[PROBLEM TO SOLVE]
After removing every image, reproduce the data exactly as it appears.

[SUPPLIED DATA]
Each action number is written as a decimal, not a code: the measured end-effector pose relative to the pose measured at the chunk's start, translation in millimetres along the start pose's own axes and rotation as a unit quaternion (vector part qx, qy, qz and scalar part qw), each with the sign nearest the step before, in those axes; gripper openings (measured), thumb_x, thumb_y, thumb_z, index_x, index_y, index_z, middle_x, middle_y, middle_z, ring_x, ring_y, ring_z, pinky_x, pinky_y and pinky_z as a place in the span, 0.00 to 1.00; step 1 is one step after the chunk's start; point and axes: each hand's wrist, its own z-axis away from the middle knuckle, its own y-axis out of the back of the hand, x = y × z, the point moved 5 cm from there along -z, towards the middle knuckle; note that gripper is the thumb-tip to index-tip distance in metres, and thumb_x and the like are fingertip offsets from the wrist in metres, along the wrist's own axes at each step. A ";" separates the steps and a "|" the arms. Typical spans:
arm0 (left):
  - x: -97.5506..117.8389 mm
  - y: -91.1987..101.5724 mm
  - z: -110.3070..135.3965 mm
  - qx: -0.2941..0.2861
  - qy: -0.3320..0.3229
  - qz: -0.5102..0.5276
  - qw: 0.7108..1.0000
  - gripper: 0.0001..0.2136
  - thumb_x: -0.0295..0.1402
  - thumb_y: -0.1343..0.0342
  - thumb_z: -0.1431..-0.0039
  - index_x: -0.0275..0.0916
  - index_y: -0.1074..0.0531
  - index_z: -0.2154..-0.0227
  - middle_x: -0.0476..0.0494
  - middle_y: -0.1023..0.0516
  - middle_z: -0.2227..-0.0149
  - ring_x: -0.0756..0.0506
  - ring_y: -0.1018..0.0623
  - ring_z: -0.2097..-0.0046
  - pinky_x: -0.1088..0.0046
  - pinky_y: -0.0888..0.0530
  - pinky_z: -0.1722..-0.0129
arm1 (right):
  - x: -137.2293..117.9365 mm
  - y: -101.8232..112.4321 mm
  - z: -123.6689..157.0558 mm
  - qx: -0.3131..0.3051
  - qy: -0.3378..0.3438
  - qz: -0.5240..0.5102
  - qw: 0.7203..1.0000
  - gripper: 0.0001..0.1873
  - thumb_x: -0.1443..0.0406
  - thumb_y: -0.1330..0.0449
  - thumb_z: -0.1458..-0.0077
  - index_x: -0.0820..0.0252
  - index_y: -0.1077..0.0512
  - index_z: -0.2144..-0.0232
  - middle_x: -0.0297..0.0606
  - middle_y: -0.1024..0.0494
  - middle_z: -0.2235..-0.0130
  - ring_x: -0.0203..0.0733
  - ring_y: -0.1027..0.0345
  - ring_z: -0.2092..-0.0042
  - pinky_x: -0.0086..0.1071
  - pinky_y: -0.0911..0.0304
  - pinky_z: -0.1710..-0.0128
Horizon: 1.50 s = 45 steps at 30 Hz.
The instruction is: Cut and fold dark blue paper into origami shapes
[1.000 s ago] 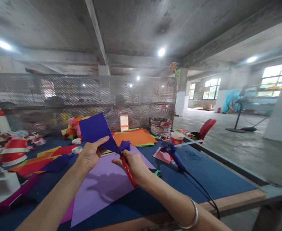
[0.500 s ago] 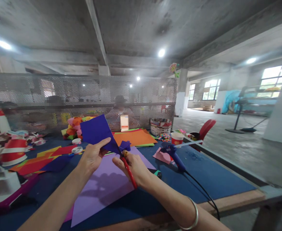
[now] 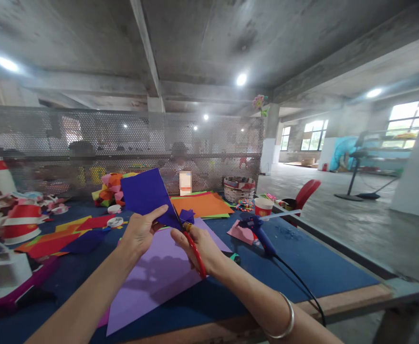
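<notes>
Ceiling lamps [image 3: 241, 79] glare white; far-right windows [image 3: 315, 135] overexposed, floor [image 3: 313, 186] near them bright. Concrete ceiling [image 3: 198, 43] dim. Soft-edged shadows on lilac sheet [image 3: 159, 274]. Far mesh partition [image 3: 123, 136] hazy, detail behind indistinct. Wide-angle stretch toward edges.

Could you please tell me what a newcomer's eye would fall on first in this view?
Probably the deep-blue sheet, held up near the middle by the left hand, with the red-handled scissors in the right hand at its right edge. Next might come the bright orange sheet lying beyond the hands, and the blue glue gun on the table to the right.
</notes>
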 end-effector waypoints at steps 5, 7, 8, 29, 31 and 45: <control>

[RESPONSE AREA]
Each action number is written as a decimal, not a code: the measured end-effector pose relative to the pose measured at the chunk's start, translation in millimetres along the start pose's own axes and rotation as a unit quaternion (vector part qx, qy, qz and scalar part qw), each with the sign nearest the step before, in those axes; gripper openings (measured), thumb_x, thumb_y, thumb_z, index_x, index_y, index_z, middle_x, middle_y, middle_z, ring_x, ring_y, ring_z, pinky_x, pinky_y and pinky_z as a place in the span, 0.00 to 1.00; step 1 is one step after the chunk's start; point and axes: each hand's wrist, its own z-axis away from the middle knuckle, its own y-axis out of the back of the hand, x = y × z, the point moved 5 cm from there along -z, towards the middle knuckle; note that gripper is the thumb-tip to index-tip distance in metres, and thumb_x and the like are fingertip offsets from the wrist in metres, along the wrist's own axes at each step. A ";" separates the steps and a "|" the arms. Typical spans:
arm0 (left):
  - x: -97.5506..117.8389 mm
  - y: -91.1987..101.5724 mm
  - z: -110.3070..135.3965 mm
  - qx: -0.2941..0.2861
  - qy: -0.3320..0.3229
  - qz: -0.5102..0.5276
  - qw: 0.7108..1.0000
  - gripper: 0.0001..0.2136
  - thumb_x: -0.0295..0.1402
  - thumb_y: -0.1343..0.0342
  - thumb_z: -0.1431..-0.0039
  - index_x: -0.0275..0.0916
  - index_y: -0.1074..0.0531
  - index_z: -0.2154..-0.0227
  - middle_x: -0.0476..0.0494
  - middle_y: -0.1023..0.0516
  - middle_z: -0.2227..-0.0149
  - ring_x: -0.0756..0.0506
  - ring_y: -0.1018..0.0623
  - ring_z: -0.2097..-0.0046
  - pinky_x: -0.1088..0.0046
  - pinky_y: -0.0888..0.0530
  - pinky_z: -0.1722..-0.0129
arm1 (right):
  - x: -137.2293..117.9365 mm
  - y: -101.8232..112.4321 mm
  - z: -123.6689..157.0558 mm
  - qx: -0.3131..0.3051
  - qy: -0.3378..0.3438
  - qz: -0.5240..0.5102
  - qw: 0.7203..1.0000
  - gripper: 0.0001..0.1873
  - thumb_x: -0.1443..0.0406
  - thumb_y: -0.1330..0.0449
  - thumb_z: -0.1458..-0.0077
  - index_x: -0.0820..0.0252
  - index_y: -0.1077..0.0512
  - index_z: -0.2144..-0.0232
  - middle_x: -0.0297..0.0606
  - middle_y: -0.1024..0.0494
  - middle_z: -0.2235..-0.0130
  - ring_x: -0.0203..0.0733
  - ring_y: -0.1027..0.0345
  - ring_z: -0.2092..-0.0042
  - pinky_x: -0.0086..0.1071
  - pinky_y: -0.0911..0.0304
  - pinky_z: -0.1710..-0.0128
Horizon: 1.50 s = 45 steps at 30 Hz.
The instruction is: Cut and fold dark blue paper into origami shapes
[1.000 s ago] 
[0.500 s ago] 
[now] 
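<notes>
Ceiling lamps [image 3: 241, 79] glare white; far-right windows [image 3: 315, 135] overexposed, floor [image 3: 313, 186] near them bright. Concrete ceiling [image 3: 198, 43] dim. Soft-edged shadows on lilac sheet [image 3: 159, 274]. Far mesh partition [image 3: 123, 136] hazy, detail behind indistinct. Wide-angle stretch toward edges.

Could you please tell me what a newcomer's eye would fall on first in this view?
Probably the deep-blue sheet, held up near the middle by the left hand, with the red-handled scissors in the right hand at its right edge. Next might come the bright orange sheet lying beyond the hands, and the blue glue gun on the table to the right.
</notes>
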 end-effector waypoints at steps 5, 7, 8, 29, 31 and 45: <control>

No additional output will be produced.